カカオ豆研究
チョコレートにおいて最も重要な原料はカカオ豆です。カカオ豆は熱帯の地域で生育するカカオ木の種子で、栽培者によって一次加工(発酵乾燥)されたものが輸入されます。(株)明治では熱帯地方のカカオ栽培国へ独自に赴き、現地にてカカオ加工方法を研究指導し我々日本人の口に合うカカオ豆を作成しています。これによって安全安心なチョコレートの製造、より広い味わいを実現しています。
油脂研究
チョコレートは含まれる油脂が結晶化して固まっています。チョコレートを口に入れたときに融けるのは、この油脂の融点に関係します。(株)明治では長年にわたりチョコレート用油脂の研究を行い、油脂の融解挙動を自在にコントロールする技術を完成しました。その成果は「冬季限定チョコレート」(メルティキッス、ポルテ)などに活かされご好評をいただいています。
コーティング技術研究
マーブルチョコレート、アーモンドチョコレートなどに代表される製品は「回転釜」とよばれる特殊な装置で製造されます。(株)明治ではこれら伝統的な製法を発展させ「XYLISH」や「柿の種チョコ」「コロット」などの新製品開発に応用しています。
スナック菓子の製法研究
カールなどのスナックは、「エクストルーダー」と呼ばれる特殊な装置で高温高圧に融かしたトウモロコシを一気に大気圧に戻して膨化させることで「サクサク」な食感を作っています。(株)明治ではエクストルーダーを用いた種々のタイプの製造装置研究を通じて「コパン」や「チップチョップ」などの新食感スナック、チョコスナックを開発しています。
ナチュラルテイスト製法
| 特許番号 | 特許第3083798号、特許第3091752号 |
|---|---|
| 適用商品 | 明治おいしい牛乳 |
・牛乳に窒素ガス(*)を吹き込んで、酸素を追い出します。
・酸素がほとんど含まれていない状態で牛乳を殺菌します。
・加熱臭がなくフレッシュなおいしい牛乳ができます。
*窒素ガスは私たちが普段呼吸している空気の成分の8割を占めています。残りの2割は酸素などから成ります。
・牛乳中の酸素を追い出すために、窒素ガスを牛乳に直接吹き込んで混合します。
・このとき牛乳が泡立ちます。
・泡立った牛乳の上から泡だっていない牛乳をシャワーすることで泡を消し、加熱殺菌をしやすくします。
まろやか丹念発酵
| 特許番号 | 特許第3644505号、特許第3666871号 |
|---|---|
| 適用商品 | 明治ブルガリアヨーグルトLB81そのままで |
・発酵する前のヨーグルトのもとから酸素を除去します。
・通常のヨーグルトよりやや低い温度で発酵させます。
・しっかり固まった、しかも口ざわりのなめらかなヨーグルトができます。
低温で発酵するだけだとなめらかにはなりますが、しっかり固まったヨーグルトはできません。酸素が少ないと乳酸菌が活発になり、低温でも発酵がすすみます。
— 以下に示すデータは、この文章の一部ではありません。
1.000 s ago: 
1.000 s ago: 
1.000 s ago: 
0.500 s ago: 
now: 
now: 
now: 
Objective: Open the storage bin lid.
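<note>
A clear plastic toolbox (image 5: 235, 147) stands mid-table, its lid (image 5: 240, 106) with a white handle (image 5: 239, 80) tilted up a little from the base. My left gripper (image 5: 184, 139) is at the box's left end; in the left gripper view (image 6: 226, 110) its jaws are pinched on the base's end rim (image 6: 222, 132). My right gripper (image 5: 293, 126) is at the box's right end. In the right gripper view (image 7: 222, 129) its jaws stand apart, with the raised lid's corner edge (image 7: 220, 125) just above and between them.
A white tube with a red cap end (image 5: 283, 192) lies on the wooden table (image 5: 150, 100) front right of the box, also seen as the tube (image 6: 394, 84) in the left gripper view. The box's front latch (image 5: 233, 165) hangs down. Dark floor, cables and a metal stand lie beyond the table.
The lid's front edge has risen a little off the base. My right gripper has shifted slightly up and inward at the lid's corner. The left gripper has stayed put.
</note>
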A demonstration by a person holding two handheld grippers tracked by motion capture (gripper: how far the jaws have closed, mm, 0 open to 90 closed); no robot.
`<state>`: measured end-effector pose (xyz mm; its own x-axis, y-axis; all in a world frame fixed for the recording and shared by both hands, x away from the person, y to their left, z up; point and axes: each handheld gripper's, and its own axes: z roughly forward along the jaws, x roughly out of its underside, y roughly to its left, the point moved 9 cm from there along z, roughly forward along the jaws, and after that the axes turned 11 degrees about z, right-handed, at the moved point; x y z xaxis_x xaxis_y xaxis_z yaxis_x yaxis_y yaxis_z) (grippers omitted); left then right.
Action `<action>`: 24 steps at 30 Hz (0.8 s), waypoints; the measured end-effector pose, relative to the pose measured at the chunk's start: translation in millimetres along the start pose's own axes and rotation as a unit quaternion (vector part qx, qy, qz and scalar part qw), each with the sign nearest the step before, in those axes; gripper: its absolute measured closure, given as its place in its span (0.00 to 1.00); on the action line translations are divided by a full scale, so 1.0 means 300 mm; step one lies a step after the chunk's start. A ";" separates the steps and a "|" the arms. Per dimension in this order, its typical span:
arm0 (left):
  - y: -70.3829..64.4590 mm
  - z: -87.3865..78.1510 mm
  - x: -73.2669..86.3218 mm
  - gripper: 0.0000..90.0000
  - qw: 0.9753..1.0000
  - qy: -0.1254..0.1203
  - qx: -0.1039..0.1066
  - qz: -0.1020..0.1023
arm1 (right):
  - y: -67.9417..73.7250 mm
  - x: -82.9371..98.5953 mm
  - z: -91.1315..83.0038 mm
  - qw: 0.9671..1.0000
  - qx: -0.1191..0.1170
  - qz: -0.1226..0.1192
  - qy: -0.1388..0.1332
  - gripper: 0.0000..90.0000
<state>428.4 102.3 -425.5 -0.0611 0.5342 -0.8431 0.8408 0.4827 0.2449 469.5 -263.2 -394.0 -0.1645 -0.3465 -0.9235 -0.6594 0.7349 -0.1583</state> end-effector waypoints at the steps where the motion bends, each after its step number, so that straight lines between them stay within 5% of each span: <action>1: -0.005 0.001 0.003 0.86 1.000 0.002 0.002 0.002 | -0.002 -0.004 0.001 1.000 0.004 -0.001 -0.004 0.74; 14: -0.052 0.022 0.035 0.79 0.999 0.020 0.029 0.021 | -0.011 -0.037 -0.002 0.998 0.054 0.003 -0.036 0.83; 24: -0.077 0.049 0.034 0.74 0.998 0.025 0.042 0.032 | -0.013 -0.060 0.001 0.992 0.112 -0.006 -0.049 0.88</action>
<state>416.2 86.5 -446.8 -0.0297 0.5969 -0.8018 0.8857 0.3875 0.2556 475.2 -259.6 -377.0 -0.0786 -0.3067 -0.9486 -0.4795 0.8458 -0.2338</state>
農林水産大臣賞受賞(平成18年度民間部門農林水産研究開発功績者表彰)
あじわいこだわり製法
| 特許番号 | 特許第4079440号 |
|---|---|
| 適用商品 | 明治フレッシュクリームあじわい32 明治フレッシュクリームあじわい40 |
・牛乳を、半透膜でろ過して香りとおいしさを濃縮します。
・遠心力を使って濃縮牛乳からクリームを取り出します。
・クリームに溶けている酸素を減らして加熱殺菌します。
・ミルクの香味がアップして低脂肪でもコクがありながら後味がさっぱりしたおいしいクリームができます。
・クセのある食材や加熱した鶏卵の臭みを抑える効果もあります。
農林水産大臣賞受賞(平成22年度民間部門農林水産研究開発功績者表彰)
「明治ほほえみらくらくキューブ」のキューブ成型技術
| 特許番号 | 特許第4062357号 |
|---|---|
| 適用商品 | 明治ほほえみらくらくキューブ |
・顆粒のコナミルクをキューブ型に入れ、顆粒同士のすき間を十分残して圧縮成型します(*)。
・成型したキューブの表面を湿らせます。
・キューブを乾燥させます(**)。
・持ち運びの際に壊れにくく、しかもお湯にさっと溶ける便利なキューブ型コナミルクができます。
*すき間が大きいほど、コナミルクがお湯に溶けやすくなりますが、割れやすくなります。
**加湿乾燥により表面の顆粒同士がしっかりとくっついて強度がアップします。